Segment Start: Material for the task

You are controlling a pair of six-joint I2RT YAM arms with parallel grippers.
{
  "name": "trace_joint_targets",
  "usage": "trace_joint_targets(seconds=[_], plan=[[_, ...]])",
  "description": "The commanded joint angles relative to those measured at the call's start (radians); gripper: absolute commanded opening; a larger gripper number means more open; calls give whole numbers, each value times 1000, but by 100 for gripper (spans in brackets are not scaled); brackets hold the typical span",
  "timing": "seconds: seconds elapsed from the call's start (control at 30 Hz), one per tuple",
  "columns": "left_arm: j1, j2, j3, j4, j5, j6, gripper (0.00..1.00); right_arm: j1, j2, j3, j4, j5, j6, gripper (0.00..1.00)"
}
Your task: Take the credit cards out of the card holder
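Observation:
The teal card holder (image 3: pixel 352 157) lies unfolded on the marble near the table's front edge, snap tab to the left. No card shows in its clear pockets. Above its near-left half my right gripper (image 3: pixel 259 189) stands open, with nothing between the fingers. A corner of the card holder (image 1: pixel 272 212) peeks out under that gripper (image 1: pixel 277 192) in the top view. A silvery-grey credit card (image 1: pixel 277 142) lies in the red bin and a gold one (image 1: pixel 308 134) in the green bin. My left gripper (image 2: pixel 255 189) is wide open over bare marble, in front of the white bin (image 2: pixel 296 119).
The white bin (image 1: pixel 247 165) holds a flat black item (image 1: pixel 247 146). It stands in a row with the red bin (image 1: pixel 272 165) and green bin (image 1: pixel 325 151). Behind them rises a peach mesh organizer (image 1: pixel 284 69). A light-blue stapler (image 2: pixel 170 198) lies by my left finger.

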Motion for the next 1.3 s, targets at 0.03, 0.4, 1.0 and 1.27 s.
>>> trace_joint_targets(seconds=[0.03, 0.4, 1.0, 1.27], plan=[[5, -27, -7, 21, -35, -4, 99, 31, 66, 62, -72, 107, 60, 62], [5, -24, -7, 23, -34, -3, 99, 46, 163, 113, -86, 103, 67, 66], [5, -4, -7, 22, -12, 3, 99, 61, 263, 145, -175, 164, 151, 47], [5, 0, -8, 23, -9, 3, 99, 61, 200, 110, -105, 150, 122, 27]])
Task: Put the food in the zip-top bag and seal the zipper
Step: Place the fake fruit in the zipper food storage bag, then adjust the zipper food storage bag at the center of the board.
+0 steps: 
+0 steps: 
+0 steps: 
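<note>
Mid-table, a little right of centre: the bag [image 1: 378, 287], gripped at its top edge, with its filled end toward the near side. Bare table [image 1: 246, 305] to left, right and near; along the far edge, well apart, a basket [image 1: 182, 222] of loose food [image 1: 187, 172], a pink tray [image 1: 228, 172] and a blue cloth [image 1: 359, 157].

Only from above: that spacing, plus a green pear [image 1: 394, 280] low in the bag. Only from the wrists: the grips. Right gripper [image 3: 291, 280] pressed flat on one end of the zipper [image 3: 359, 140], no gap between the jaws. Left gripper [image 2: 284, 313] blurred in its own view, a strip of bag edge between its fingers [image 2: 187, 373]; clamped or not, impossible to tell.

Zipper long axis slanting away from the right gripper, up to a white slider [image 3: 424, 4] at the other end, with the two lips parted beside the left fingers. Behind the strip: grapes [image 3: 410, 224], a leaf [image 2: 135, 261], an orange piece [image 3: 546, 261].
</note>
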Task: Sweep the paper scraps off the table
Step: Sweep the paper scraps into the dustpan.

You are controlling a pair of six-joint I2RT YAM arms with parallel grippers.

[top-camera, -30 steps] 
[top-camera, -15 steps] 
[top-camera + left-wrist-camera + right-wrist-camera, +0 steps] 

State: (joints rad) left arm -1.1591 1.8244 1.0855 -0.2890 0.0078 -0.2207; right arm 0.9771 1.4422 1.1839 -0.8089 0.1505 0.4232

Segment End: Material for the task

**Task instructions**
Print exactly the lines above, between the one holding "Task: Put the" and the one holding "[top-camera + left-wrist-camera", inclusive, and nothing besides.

**Written answer**
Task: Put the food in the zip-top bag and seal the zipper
Step: Place the fake fruit in the zipper food storage bag, then adjust the zipper food storage bag at the center of the board.
+0 steps: 
+0 steps: 
+0 steps: 
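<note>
Mid-table, a little right of centre: the bag [image 1: 378, 287], gripped at its top edge, with its filled end toward the near side. Bare table [image 1: 246, 305] to left, right and near; along the far edge, well apart, a basket [image 1: 182, 222] of loose food [image 1: 187, 172], a pink tray [image 1: 228, 172] and a blue cloth [image 1: 359, 157].

Only from above: that spacing, plus a green pear [image 1: 394, 280] low in the bag. Only from the wrists: the grips. Right gripper [image 3: 291, 280] pressed flat on one end of the zipper [image 3: 359, 140], no gap between the jaws. Left gripper [image 2: 284, 313] blurred in its own view, a strip of bag edge between its fingers [image 2: 187, 373]; clamped or not, impossible to tell.

Zipper long axis slanting away from the right gripper, up to a white slider [image 3: 424, 4] at the other end, with the two lips parted beside the left fingers. Behind the strip: grapes [image 3: 410, 224], a leaf [image 2: 135, 261], an orange piece [image 3: 546, 261].
</note>
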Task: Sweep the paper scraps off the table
Step: Sweep the paper scraps into the dustpan.

You are controlling a pair of six-joint I2RT YAM arms with parallel grippers.

[top-camera, -30 steps] 
[top-camera, -15 steps] 
[top-camera + left-wrist-camera + right-wrist-camera, +0 steps] 

This exercise has been answered in full.